The game theory for health plans is to not be the only plan covering TMJ or Mongolian purple fever vaccines in full. If that happens, that health plan will get more people who want to use those services, incur higher costs, and need to charge more for their plans. This will drive out people with perfectly health jaws and no interest in traveling to Mongolia and is known in the industry as "adverse risk selection" or "death spiral." Some readers might be completely unsympathetic to the insurance companies in their efforts to figure out how to figure out ways to do the minimum required or exploit loopholes. Or they're thinking about their friend who's life was changed by Mongolian purple fever and how their insurance company who wouldn't cover it.

These reforms make insurance more straight forward and move it to a product where someone can just say, "I'll take 2 insurances please." The purchaser will know that preventive services are covered, loopholes closed, and they will be covered. Insurance companies will learn to compete based on service, smarter provider contracting that pays on quality of care, and value adds like gym discounts and magazine subscriptions.

The primary drawback is that insurance will get even more expensive. Other bloggers have put forth such dire predictions of the cost of insurance that it's getting hard to take these claims seriously. However, prices will be greater than than the price increases that are incurred from higher medical costs. This could easily result in annual insurance price increases of 15% (compared to today's 9%). None of these reforms will make insurance any cheaper nor address affordability. With limited ability to make adjustments with benefit designs and the insurance plans will become more commodities, and the price will continue to rise.
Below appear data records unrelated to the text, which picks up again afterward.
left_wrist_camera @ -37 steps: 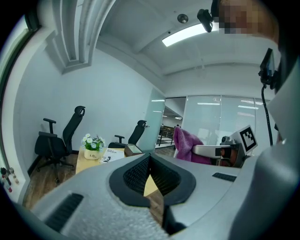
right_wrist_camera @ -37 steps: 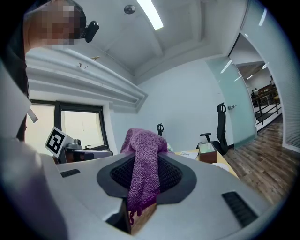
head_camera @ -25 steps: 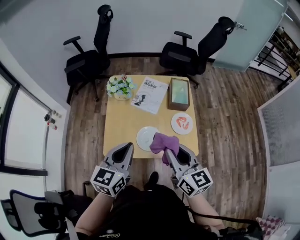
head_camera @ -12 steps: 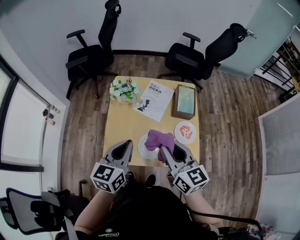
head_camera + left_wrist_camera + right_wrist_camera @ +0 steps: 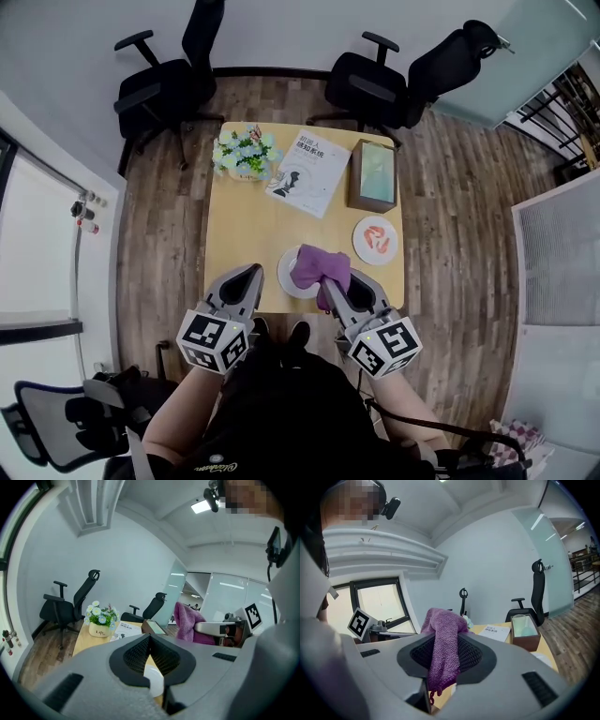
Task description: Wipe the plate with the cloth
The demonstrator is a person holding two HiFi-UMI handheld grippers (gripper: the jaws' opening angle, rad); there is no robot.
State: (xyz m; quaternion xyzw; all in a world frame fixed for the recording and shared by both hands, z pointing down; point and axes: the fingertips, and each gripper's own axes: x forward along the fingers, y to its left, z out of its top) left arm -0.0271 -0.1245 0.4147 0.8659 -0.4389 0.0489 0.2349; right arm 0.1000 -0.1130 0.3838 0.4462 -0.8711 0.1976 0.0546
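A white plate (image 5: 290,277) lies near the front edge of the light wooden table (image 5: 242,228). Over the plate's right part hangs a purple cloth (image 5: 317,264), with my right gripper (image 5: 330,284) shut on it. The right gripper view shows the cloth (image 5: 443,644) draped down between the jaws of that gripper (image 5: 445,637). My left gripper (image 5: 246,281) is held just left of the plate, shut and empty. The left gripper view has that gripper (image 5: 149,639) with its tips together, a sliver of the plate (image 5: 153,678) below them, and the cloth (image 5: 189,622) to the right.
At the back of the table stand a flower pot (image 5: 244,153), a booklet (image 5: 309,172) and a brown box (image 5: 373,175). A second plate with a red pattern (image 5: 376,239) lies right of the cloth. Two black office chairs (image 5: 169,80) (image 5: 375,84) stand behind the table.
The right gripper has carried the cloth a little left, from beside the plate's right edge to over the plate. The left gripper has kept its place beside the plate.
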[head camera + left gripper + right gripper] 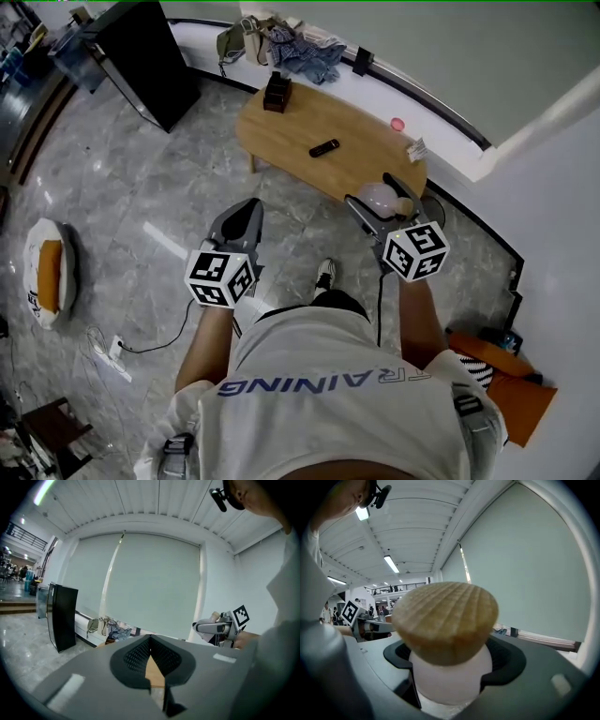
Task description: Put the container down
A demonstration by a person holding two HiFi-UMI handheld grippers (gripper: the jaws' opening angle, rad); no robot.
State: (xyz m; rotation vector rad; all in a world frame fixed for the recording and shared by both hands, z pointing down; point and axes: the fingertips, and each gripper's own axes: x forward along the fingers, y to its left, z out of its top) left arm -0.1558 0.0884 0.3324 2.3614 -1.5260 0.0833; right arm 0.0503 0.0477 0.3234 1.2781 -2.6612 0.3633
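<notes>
- The container [451, 670] was a pale, milky jar with a round tan lid [445, 618] that had fine ridges on top.
- It sat between the two jaws of your right tongs [378, 212], and the dark pads pressed on its pale sides, so those tongs stood wide and had hold of it.
- From your head, the container [375, 194] showed up in the air by the near right end of the bench [309, 117], not set down on it.
- Your left tongs [250, 206] were pinched together at the tips with nothing in them, and they hung over the floor [122, 187] in front of the bench.
- In the left gripper view, the left tongs [150, 639] met at a point, and a bit of the wooden bench showed through the small gap below.
- The bench was a long wooden one with round ends, and it stood by the white wall ledge.
- On it lay a black remote [324, 147] near the middle, a dark box [277, 92] at the far end, a small pink thing [397, 124] and a little packet [416, 148] near the right end.
- Some clothes [300, 52] lay in a heap on the ledge behind the bench.
- A tall black cabinet [141, 61] stood well apart to the left.
- On the grey floor to your left lay a round white cushion [47, 272] with an orange middle, and a power strip [111, 352] with a black cord.
</notes>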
Consumers will realize that the cost of medical care, doctor visits, drugs, hospitals, and other services were the main driver behind the rising cost of insurance. Profits, CEO salaries, and administration were a very small factor in the annual 9% premium increase. As a result, our country (meaning politicians) will have to make hard decisions about health care costs and providers will have to change their practices.

Which is not a bad outcome either and I'll go back to loving health reform. Change is easy as long as someone else is doing it first. People are going to get hurt and it's going to look like this health care reform wasn't such a great idea. However, people are getting hurt today and at least this will put us farther down the path of making hard decisions and addressing health care reform.